Veya CHP’nin eski kotlarına dönmesi halinde Muharrem İnce ve Muharrem İnce gibi Atatürk’ün resmi ile sorunu olmayan, Türkiye bayrağı ile sorunu olmayan parti olmaya devam edecektir.
Şimdilik bütün engellemelere rağmen, bütün kötülüklere rağmen Memleket Partisi KAZANAN parti olmuştur.
Son olarak
AK PARTİ
Ak Parti hükümeti yirmi yıldan bu yana bu ülkenin başarılarını taçlandıran önemli adımlar atmıştır.

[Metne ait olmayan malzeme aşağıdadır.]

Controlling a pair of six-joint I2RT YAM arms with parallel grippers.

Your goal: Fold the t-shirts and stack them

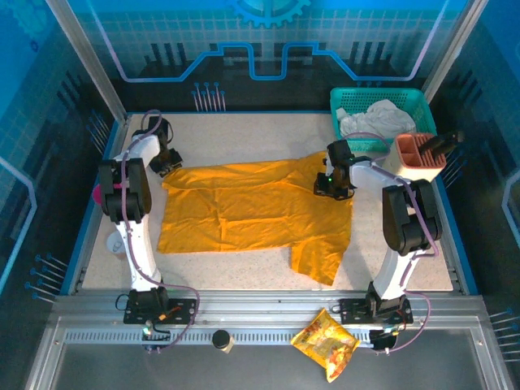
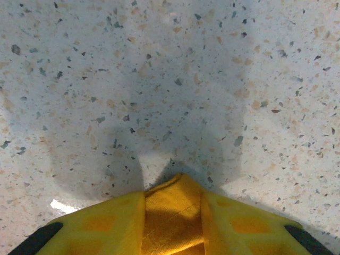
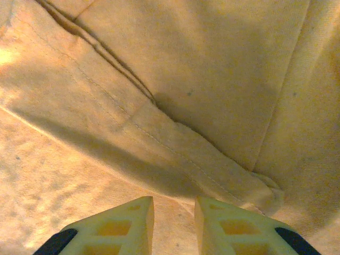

Sadece Türkiye sınırları içerisinde değil, sınır dışında da önemli mücadeleler vermiştir.
Mavi Vatan’da sergilediği kararlılığın yanında, son savaş dönemi dediğim pandemi belasından geçer bir notla çıkabilmiş ender devlet arasındadır.
Patlak veren Rusya-Ukrayna savaşında da tecrübeli bir siyaset belirleyerek burnumuzun dibinde yaşanan, top seslerini Karadeniz sahillerinden duyduğumuz savaşın hakemi statüsüne gelmiştir.
Bütün bunlara rağmen 2002 yılında her iki kişiden birinin oyunu alan partinin bugün MHP, BBP, YRP,DSP ve Hüda Par’ın oylarına ihtiyaç duyması, eskiye nazaran kaybeden olduğunu göstermiştir.